FAQs (Frequently Asked Questions)

Q1: What is the recommended dosage for Etomidate?

A: The standard adult induction dose is 0.3 mg/kg IV over 30-60 seconds (range 0.2-0.6 mg/kg). For procedural sedation, the dose is 0.1-0.3 mg/kg IV. Dosage adjustments are needed for elderly patients, those with organ dysfunction, and other specific populations.

Q2: What is the primary use of Etomidate in clinical practice?

A: Induction of general anesthesia, particularly in patients with cardiovascular compromise.

Q3: Does Etomidate have analgesic properties?

A: No, etomidate is a hypnotic agent and does not provide analgesia. Often used in combination with an analgesic like fentanyl.

Q4: What are the common side effects of Etomidate?

A: Myoclonus, pain on injection, nausea/vomiting, hypotension, and apnea.

Q5: How does Etomidate affect adrenal function?

A: It inhibits 11β-hydroxylase, which can lead to transient adrenal suppression, especially with repeated doses or continuous infusions.

Q6: What are the contraindications to using Etomidate?

A: Known hypersensitivity to etomidate, status asthmaticus and porphyria.

Q7: What are the important drug interactions with Etomidate?

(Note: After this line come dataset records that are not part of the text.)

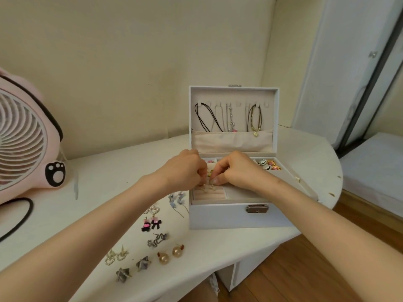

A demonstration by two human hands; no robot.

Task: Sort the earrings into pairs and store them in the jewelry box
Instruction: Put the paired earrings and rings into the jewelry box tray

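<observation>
The right hand [235,168] pinches a small gold earring [212,182] between thumb and forefinger, just above the cushioned ring rolls [209,194] at the front left of the jewelry box [229,216]. The left hand [185,168] meets it there, fingers curled with the tips bunched at the same spot, but whether they grip anything cannot be told. The box stands open on the white table [229,258], its lid upright with necklaces [229,117] hung inside. Its back right compartment holds gold and pink pieces [269,165]. Left of the box, pairs lie in rows on the table: blue earrings [177,198], pearl hearts [152,209], pink-and-black bows [151,223], pearl balls [171,255] and grey stars [133,269]. A pink fan [24,136] stands at far left.
</observation>
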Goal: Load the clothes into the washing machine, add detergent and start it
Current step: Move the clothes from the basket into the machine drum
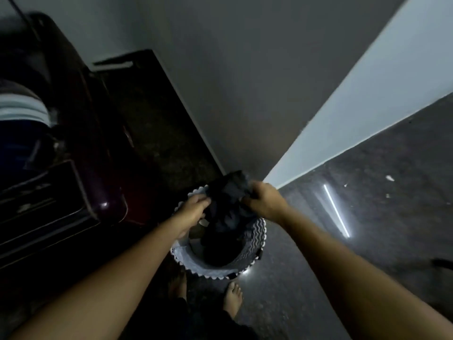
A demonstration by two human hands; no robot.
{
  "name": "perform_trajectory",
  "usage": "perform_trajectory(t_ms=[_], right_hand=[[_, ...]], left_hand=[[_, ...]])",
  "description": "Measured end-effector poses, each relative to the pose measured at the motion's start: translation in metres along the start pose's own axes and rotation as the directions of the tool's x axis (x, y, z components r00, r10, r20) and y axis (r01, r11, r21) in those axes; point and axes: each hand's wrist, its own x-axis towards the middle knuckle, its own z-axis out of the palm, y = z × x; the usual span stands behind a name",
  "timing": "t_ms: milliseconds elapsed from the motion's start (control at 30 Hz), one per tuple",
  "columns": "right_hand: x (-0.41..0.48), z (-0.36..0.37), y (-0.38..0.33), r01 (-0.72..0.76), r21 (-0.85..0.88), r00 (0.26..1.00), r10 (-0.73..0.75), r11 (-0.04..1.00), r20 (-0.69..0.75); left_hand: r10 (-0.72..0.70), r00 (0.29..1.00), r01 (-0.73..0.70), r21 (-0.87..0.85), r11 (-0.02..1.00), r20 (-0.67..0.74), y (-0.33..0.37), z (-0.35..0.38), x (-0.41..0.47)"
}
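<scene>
A round laundry basket (255,238) with a zigzag black-and-white wall stands on the dark floor in front of my bare feet. A dark garment (229,202) rises out of it, bunched between both hands. My left hand (195,208) grips its left side at the basket's rim. My right hand (266,201) grips its upper right part, fingers curled into the cloth. More dark clothing lies deep in the basket. The maroon top-loading washing machine (81,143) stands to the left with its lid up; striped cloth (22,106) shows in its drum.
A grey wall (245,82) runs behind the basket, meeting a lighter wall (380,94) at the corner. Glossy dark floor (367,217) with a bright light reflection spreads to the right. A dark mat or recess (157,123) lies between the machine and the wall.
</scene>
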Motion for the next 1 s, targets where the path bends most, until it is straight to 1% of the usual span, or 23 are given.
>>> perform_trajectory(t_ms=[33, 67, 167, 233, 267, 300, 367, 400, 467, 533, 600, 667, 700, 733, 767, 833, 867, 900, 1000], right_hand=[[-0.017, -0.018, -0.014, 0.036, -0.065, 0.997, -0.032, 0.997, 0.066], [-0.031, -0.035, -0.026, 0.071, -0.070, 0.995, -0.065, 0.995, 0.073], [-0.064, -0.086, -0.057, 0.114, -0.024, 0.985, -0.116, 0.993, -0.125], [-0.084, -0.115, -0.079, 0.165, -0.041, 0.983, -0.168, 0.985, -0.081], [-0.093, -0.129, -0.090, 0.183, -0.053, 0.980, -0.186, 0.982, -0.077], [-0.104, -0.142, -0.103, 0.204, -0.049, 0.972, -0.208, 0.978, -0.108], [-0.123, -0.166, -0.127, 0.289, 0.035, 0.943, -0.279, 0.957, -0.183], [-0.135, -0.176, -0.139, 0.341, 0.075, 0.925, -0.321, 0.937, -0.201], [-0.156, -0.195, -0.160, 0.434, 0.124, 0.887, -0.399, 0.893, -0.230], [-0.175, -0.213, -0.176, 0.500, 0.148, 0.846, -0.444, 0.853, -0.296], [-0.194, -0.230, -0.183, 0.562, 0.194, 0.791, -0.454, 0.804, -0.410], [-0.208, -0.241, -0.180, 0.610, 0.253, 0.736, -0.418, 0.751, -0.533], [-0.212, -0.244, -0.174, 0.609, 0.297, 0.735, -0.382, 0.735, -0.561], [-0.215, -0.245, -0.167, 0.589, 0.357, 0.760, -0.346, 0.725, -0.551], [-0.214, -0.243, -0.160, 0.549, 0.411, 0.803, -0.322, 0.728, -0.502], [-0.210, -0.236, -0.153, 0.454, 0.429, 0.880, -0.317, 0.781, -0.353], [-0.207, -0.233, -0.152, 0.433, 0.425, 0.895, -0.323, 0.795, -0.307], [-0.202, -0.231, -0.154, 0.441, 0.437, 0.892, -0.332, 0.784, -0.305], [-0.194, -0.236, -0.166, 0.505, 0.474, 0.846, -0.306, 0.721, -0.436]], left_hand=[[0.032, 0.999, -0.033, 0.026, 0.999, 0.003, 0.011, -0.002, -0.018], [0.079, 0.997, -0.079, 0.065, 0.995, 0.004, 0.024, -0.005, -0.035], [0.201, 0.978, -0.207, 0.150, 0.967, 0.056, 0.060, -0.015, -0.078], [0.265, 0.957, -0.285, 0.212, 0.935, 0.120, 0.083, -0.021, -0.106], [0.321, 0.934, -0.348, 0.205, 0.915, 0.154, 0.095, -0.021, -0.120], [0.376, 0.904, -0.411, 0.176, 0.894, 0.202, 0.107, -0.020, -0.136], [0.485, 0.829, -0.532, 0.124, 0.838, 0.279, 0.129, -0.016, -0.161], [0.529, 0.800, -0.575, 0.110, 0.811, 0.284, 0.139, -0.012, -0.174], [0.621, 0.757, -0.643, 0.059, 0.764, 0.206, 0.163, -0.005, -0.197], [0.702, 0.711, -0.702, -0.018, 0.712, 0.036, 0.188, -0.003, -0.219], [0.728, 0.680, -0.733, -0.075, 0.676, -0.082, 0.212, -0.006, -0.242], [0.751, 0.650, -0.760, -0.137, 0.636, -0.121, 0.233, -0.014, -0.261], [0.755, 0.640, -0.767, -0.159, 0.621, -0.141, 0.242, -0.018, -0.270], [0.755, 0.637, -0.770, -0.185, 0.611, -0.154, 0.250, -0.021, -0.280], [0.754, 0.637, -0.768, -0.219, 0.602, -0.159, 0.258, -0.024, -0.289], [0.773, 0.621, -0.773, -0.265, 0.576, -0.130, 0.271, -0.030, -0.304], [0.782, 0.613, -0.778, -0.257, 0.574, -0.111, 0.276, -0.032, -0.311], [0.789, 0.608, -0.782, -0.242, 0.575, -0.092, 0.279, -0.033, -0.316], [0.801, 0.592, -0.800, -0.188, 0.570, -0.089, 0.280, -0.040, -0.323]])
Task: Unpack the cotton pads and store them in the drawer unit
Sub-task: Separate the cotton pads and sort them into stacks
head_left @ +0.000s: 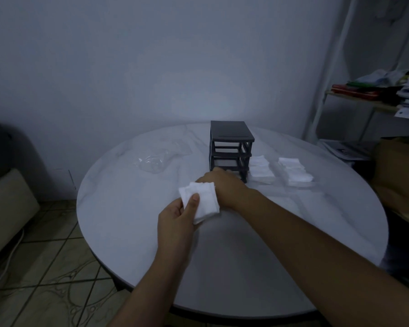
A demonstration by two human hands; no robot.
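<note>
A dark drawer unit (230, 147) stands on the round white table (281, 256), its slots showing as open frames. My left hand (175, 223) holds a stack of white cotton pads (202, 200), thumb pressed on top. My right hand (219, 185) reaches to the foot of the unit, its fingertips hidden at the lowest slot; what it holds cannot be made out. Two clear drawers filled with cotton pads sit right of the unit, one next to it (261, 171) and one further right (294, 174).
Crumpled clear plastic packaging (156, 160) lies on the table left of the unit. A white shelf (373, 100) with papers and clothes stands at the right. A dark seat (0, 175) is at the left, with tiled floor below.
</note>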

A: Other sedatives, opioids, and neuromuscular blocking agents can enhance its effects. Alcohol also potentiates etomidate’s hypnotic effect.

Q8: Can Etomidate be used in pregnant or breastfeeding women?

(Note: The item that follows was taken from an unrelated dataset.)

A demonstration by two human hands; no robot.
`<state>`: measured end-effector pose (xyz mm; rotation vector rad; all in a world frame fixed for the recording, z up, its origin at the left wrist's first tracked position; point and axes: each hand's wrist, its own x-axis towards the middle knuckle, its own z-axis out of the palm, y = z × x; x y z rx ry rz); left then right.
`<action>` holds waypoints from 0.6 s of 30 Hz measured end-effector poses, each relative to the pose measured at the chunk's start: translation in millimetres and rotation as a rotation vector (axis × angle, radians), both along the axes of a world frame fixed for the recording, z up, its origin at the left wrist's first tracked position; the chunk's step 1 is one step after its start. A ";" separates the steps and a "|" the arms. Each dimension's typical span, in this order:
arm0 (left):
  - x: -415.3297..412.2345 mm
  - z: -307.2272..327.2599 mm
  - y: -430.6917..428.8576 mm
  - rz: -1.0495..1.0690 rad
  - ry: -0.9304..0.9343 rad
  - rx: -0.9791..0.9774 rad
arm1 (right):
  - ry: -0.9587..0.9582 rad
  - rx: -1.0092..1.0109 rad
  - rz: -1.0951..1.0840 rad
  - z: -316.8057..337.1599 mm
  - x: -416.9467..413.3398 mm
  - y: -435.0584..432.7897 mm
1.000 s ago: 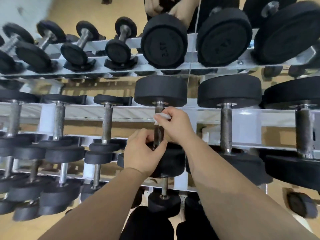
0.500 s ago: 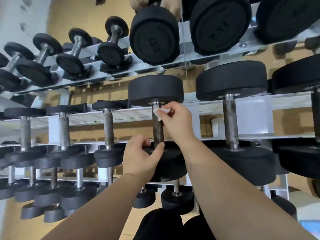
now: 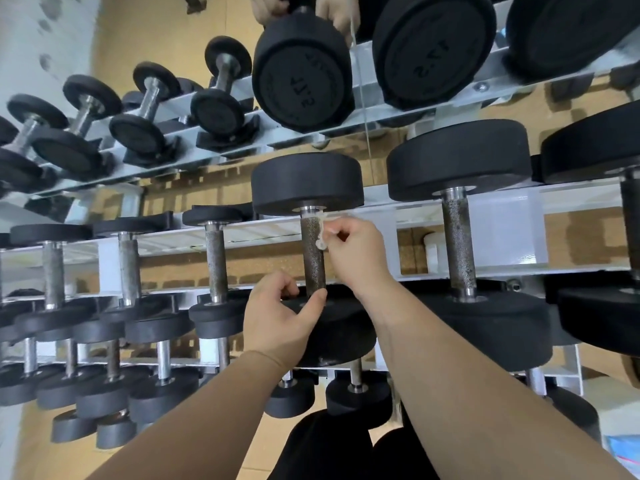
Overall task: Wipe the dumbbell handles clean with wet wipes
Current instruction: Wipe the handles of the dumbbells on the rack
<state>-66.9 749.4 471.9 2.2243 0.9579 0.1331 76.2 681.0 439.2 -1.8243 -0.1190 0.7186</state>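
Knurled metal handle (image 3: 312,252), matt black heads (image 3: 306,183)

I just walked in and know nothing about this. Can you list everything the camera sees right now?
dumbbell: one, black heads, middle shelf, centre
dumbbell handle: one, grey knurled metal, between that dumbbell's heads
wet wipe: one, white, bunched against the handle's upper part
other dumbbells: many, black heads with metal handles, across three shelves
rack: one, white metal, spans the view
blue thing: one, bottom right corner, too blurry to name
left hand: one, thumb and fingers round the handle's lower end
right hand: one, pinches the wet wipe beside the handle
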 end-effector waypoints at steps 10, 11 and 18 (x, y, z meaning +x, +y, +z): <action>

A: Etomidate is a Pregnancy Category C drug. Its use should be carefully weighed against potential risks to the fetus. It is present in breast milk, so breastfeeding may need to be temporarily interrupted if etomidate is necessary.

Q9: How is Etomidate metabolized and eliminated?

A: It is primarily metabolized in the liver through ester hydrolysis and hepatic conjugation and excreted by the kidneys.

Q10: What monitoring parameters are essential when administering Etomidate?

A: Cardiorespiratory monitoring, including blood pressure, heart rate, oxygen saturation, respiratory rate and end-tidal CO2. Also, monitor level of consciousness. If prolonged use, consider monitoring serum cortisol levels.